Archive for the 'Software' Category

ArcGIS Python Script Debugging as it Outta Be

Setting up debugging of ArcGIS Python Geoprocessing Scripts used to be quite an exercise in frustration. 

However, with the Komodo IDE (for scripting languages like Python and Perl), I was pleasantly surprised this is now as simple as

  1. Download and Install the Komodo IDE from Active State ($300 to use after the 21 day free trial)
  2. In the IDE settings, set the User Environment Variable:
    PYTHONPATH=C:\Program Files\ArcGIS\bin
  3. Copy/paste any arguments/parameters you want to test with from the ArcCatalog/ArcToolbox command line output into the Debug Command Line Arguments

And it just works.  How come this doesn’t happen more often with software? 

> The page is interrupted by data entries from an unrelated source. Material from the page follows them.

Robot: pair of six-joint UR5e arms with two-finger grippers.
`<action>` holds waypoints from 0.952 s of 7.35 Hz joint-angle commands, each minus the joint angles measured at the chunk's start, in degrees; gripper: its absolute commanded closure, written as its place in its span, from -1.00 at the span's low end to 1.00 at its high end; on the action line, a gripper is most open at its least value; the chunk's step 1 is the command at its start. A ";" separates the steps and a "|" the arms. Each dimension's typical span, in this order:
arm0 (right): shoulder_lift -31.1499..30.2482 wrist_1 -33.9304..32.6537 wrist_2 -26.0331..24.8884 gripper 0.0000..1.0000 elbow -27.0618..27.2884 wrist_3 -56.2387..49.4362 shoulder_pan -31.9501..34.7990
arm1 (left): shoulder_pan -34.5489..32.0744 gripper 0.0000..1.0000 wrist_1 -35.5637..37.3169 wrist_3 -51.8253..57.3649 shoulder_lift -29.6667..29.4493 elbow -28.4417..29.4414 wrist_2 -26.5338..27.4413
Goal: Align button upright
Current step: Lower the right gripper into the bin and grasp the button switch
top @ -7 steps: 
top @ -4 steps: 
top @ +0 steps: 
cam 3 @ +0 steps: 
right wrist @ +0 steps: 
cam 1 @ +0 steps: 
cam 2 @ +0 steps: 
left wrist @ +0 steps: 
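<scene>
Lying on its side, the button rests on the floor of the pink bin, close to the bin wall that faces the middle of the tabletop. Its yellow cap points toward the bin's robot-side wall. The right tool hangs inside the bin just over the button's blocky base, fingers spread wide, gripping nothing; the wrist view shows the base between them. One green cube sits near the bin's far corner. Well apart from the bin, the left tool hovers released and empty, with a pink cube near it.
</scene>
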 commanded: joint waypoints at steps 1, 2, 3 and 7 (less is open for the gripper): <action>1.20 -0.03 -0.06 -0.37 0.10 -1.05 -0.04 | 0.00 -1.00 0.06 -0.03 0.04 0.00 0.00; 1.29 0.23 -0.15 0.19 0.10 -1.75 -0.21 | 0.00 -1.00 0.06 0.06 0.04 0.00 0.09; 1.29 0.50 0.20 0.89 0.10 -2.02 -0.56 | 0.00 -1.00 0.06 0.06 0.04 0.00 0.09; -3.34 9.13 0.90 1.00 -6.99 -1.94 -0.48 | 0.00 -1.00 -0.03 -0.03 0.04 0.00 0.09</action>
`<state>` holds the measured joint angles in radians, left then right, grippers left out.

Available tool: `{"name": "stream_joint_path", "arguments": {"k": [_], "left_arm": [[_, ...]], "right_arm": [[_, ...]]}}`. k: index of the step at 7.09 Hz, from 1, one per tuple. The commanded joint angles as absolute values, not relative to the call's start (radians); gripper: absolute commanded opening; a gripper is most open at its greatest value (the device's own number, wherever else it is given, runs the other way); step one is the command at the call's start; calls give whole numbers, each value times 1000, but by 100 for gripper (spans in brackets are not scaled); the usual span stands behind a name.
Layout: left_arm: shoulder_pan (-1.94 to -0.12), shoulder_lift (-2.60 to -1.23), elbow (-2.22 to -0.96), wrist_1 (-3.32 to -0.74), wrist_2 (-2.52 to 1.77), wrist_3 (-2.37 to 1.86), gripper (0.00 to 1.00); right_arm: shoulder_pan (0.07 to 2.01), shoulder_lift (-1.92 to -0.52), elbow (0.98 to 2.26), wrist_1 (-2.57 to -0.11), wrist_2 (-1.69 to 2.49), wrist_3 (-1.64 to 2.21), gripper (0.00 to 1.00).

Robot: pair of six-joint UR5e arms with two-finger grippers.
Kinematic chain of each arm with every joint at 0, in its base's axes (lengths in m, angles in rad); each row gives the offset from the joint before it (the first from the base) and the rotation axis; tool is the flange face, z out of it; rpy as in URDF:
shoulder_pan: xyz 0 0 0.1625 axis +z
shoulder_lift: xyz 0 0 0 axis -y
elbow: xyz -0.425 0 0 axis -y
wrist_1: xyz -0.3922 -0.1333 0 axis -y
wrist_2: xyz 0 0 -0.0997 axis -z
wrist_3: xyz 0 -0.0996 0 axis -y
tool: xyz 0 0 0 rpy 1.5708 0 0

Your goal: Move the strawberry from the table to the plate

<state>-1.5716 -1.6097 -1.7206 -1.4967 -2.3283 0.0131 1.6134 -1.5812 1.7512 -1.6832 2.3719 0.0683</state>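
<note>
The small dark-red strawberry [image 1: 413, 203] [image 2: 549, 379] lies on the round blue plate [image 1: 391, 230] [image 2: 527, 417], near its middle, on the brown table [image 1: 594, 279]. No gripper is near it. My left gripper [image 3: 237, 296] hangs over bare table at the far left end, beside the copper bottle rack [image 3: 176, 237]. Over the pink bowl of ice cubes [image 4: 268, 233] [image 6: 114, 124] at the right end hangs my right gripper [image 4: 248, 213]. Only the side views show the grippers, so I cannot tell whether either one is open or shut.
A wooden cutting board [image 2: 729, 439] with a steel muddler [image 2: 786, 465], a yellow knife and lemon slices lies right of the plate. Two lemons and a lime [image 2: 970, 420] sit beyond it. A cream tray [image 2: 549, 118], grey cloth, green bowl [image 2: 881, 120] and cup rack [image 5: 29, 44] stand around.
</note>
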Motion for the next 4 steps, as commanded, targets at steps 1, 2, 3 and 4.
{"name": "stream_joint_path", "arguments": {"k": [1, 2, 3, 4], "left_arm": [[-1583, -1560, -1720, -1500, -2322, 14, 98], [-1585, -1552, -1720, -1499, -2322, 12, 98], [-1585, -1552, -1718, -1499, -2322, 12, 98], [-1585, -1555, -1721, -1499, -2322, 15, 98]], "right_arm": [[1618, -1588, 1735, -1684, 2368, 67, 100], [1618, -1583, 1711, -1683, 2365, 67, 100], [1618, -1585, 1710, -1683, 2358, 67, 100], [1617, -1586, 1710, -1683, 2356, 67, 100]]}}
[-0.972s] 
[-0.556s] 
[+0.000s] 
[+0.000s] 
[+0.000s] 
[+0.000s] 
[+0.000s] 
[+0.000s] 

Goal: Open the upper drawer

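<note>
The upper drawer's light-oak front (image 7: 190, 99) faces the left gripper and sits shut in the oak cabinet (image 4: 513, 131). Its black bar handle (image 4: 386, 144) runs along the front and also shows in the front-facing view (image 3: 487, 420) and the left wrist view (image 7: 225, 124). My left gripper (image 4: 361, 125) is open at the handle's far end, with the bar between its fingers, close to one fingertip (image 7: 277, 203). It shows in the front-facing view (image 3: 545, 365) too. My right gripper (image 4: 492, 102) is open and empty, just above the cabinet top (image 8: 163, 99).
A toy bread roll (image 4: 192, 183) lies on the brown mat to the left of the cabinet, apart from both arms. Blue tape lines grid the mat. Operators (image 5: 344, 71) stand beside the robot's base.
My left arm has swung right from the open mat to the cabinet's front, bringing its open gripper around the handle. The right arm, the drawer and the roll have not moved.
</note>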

Your Cheatin’ File Formats

A privacy problem that seems to go largely unnoticed is the issue of personal data that is hidden away in computer documents without their creators’ knowledge.  In fact, nearly all of the most common and popular document formats use such metadata to tuck away all sorts of nifty descriptive information about the document.  Here are just a few examples:

  • When it was created/changed
  • Who made the changes based on User Name or other Operating System-captured name
  • Applications used – including watermarking or similar identifying information tying a document directly back to the exact copy of software or hardware that created it
  • And on and on

Unless you use only text (.txt) files to store data, then odds are pretty good that your documents (MS Word, PDF, JPEG, etc.) have gobs of this type of extra information attached.  And in most cases, while perhaps overdone by complex document formats, this additional document information is intended to be a useful thing and not stored for any nefarious, privacy-intruding purposes.  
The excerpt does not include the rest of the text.